(TO DO):
Transcribe everything in the listing as written, and let no image into the copy.

(DATA):
-------
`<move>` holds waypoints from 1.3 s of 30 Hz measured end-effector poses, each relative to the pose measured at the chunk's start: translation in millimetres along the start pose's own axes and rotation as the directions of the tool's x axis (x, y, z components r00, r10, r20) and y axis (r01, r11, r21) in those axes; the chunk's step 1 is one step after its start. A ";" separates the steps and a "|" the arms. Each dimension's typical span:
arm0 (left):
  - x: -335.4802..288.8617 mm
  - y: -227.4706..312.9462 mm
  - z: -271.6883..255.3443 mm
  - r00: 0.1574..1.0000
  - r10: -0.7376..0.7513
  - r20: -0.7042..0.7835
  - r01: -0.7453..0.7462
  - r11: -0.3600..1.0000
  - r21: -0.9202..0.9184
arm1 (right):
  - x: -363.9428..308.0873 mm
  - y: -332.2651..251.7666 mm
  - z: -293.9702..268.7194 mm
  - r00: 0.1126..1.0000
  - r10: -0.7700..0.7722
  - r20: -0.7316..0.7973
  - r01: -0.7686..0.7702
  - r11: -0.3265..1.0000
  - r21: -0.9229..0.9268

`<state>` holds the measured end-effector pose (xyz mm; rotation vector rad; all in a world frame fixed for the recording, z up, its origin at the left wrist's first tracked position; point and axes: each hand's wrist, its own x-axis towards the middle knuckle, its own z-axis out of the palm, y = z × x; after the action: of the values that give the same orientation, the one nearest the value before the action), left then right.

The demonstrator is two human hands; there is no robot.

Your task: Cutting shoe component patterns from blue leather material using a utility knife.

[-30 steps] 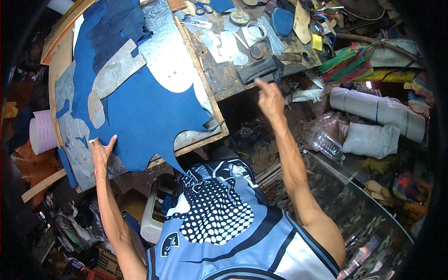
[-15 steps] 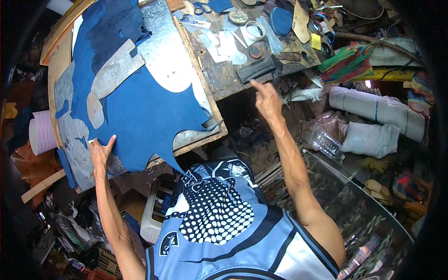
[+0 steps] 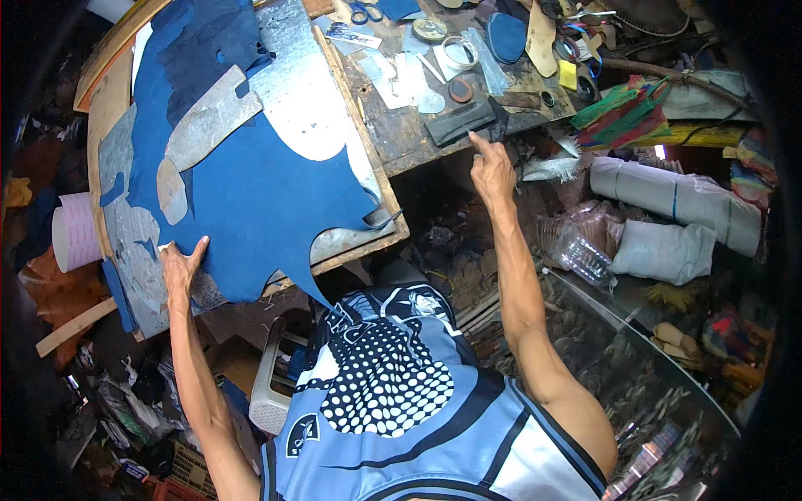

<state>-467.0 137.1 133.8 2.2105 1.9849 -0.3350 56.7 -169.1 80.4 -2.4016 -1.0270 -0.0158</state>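
A large blue leather piece (image 3: 259, 188) covers much of the slanted work board. On its near left edge rests my left hand (image 3: 180, 269), thumb spread wide from the fingers; a small pale bit shows at the fingertips. Two flat grey pattern pieces, a long one (image 3: 209, 117) and a smaller one (image 3: 172, 194), lie on the leather. Over the side bench, my right hand (image 3: 494, 174) has its index finger stretched to the near edge of a dark rectangular block (image 3: 461, 123). Its other fingers are curled, and whatever they hold is hidden.
The bench bears scissors (image 3: 366, 12), a tape roll (image 3: 459, 53), a round tin (image 3: 429, 30), a blue oval piece (image 3: 506, 37) and a yellow block (image 3: 568, 75). Below at right lie a wrapped white roll (image 3: 677, 196) and a clear bottle (image 3: 585, 257). A plastic stool (image 3: 269, 392) stands near my body.
My right hand has shifted right and slightly farther away along the dark block's near edge. My left hand stays in place on the leather.
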 end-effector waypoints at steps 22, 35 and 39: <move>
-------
(RESULT OF THIS EXERCISE):
`<move>` holds waypoints from 1.3 s of 30 Hz measured end-effector poses, each relative to the pose measured at the chunk's start: translation in millimetres along the start pose's own axes and rotation as the directions of the tool's x axis (x, y, z components r00, r10, r20) and y axis (r01, r11, r21) in those axes; the chunk's step 1 is one step after its start. A ";" separates the steps and a "|" the arms. Each dimension's typical span:
arm0 (left):
  - x: -335.4802..288.8617 mm
  - y: -227.4706..312.9462 mm
  - z: -271.6883..255.3443 mm
  - r00: 0.1574..1.0000
  - r10: -0.7376..0.7513
  - r20: -0.7042..0.7835
  - r01: -0.7453..0.7462
  - r11: -0.3600..1.0000
  - r21: -0.9202..0.9184
arm1 (right):
  - x: -363.9428..308.0873 mm
  - y: -332.2651..251.7666 mm
  - z: -293.9702..268.7194 mm
  - r00: 0.1126..1.0000
  - r10: -0.7700..0.7722
  - r20: -0.7316..0.7973
  - r01: -0.7686..0.7702
  - r11: -0.3265..1.0000
  - r21: -0.9229..0.9268

`<state>` holds the measured end-effector pose (xyz mm; rotation vector rad; all in a world frame fixed for the recording, z up, its origin at the left wrist's first tracked position; point and axes: each hand's wrist, its own x-axis towards the middle knuckle, its own z-axis out of the palm, y = z × x; after the action: of the values that give the same orientation, the one nearest the value before the action), left then right.

The demonstrator is two human hands; there is no robot.

Your task: Cutting shoe component patterns from blue leather material using a utility knife.

[-30 steps] 
[-15 steps] 
[+0 steps] 

<state>-467.0 137.1 133.8 2.2105 1.9849 -0.3350 56.7 -169.1 80.4 -2.4016 -1.0270 -0.0158</state>
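A large blue leather piece (image 3: 259, 188) covers much of the slanted work board. On its near left edge rests my left hand (image 3: 180, 269), thumb spread wide from the fingers; a small pale bit shows at the fingertips. Two flat grey pattern pieces, a long one (image 3: 209, 117) and a smaller one (image 3: 172, 194), lie on the leather. Over the side bench, my right hand (image 3: 494, 174) has its index finger stretched to the near edge of a dark rectangular block (image 3: 461, 123). Its other fingers are curled, and whatever they hold is hidden.
The bench bears scissors (image 3: 366, 12), a tape roll (image 3: 459, 53), a round tin (image 3: 429, 30), a blue oval piece (image 3: 506, 37) and a yellow block (image 3: 568, 75). Below at right lie a wrapped white roll (image 3: 677, 196) and a clear bottle (image 3: 585, 257). A plastic stool (image 3: 269, 392) stands near my body.
My right hand has shifted right and slightly farther away along the dark block's near edge. My left hand stays in place on the leather.
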 end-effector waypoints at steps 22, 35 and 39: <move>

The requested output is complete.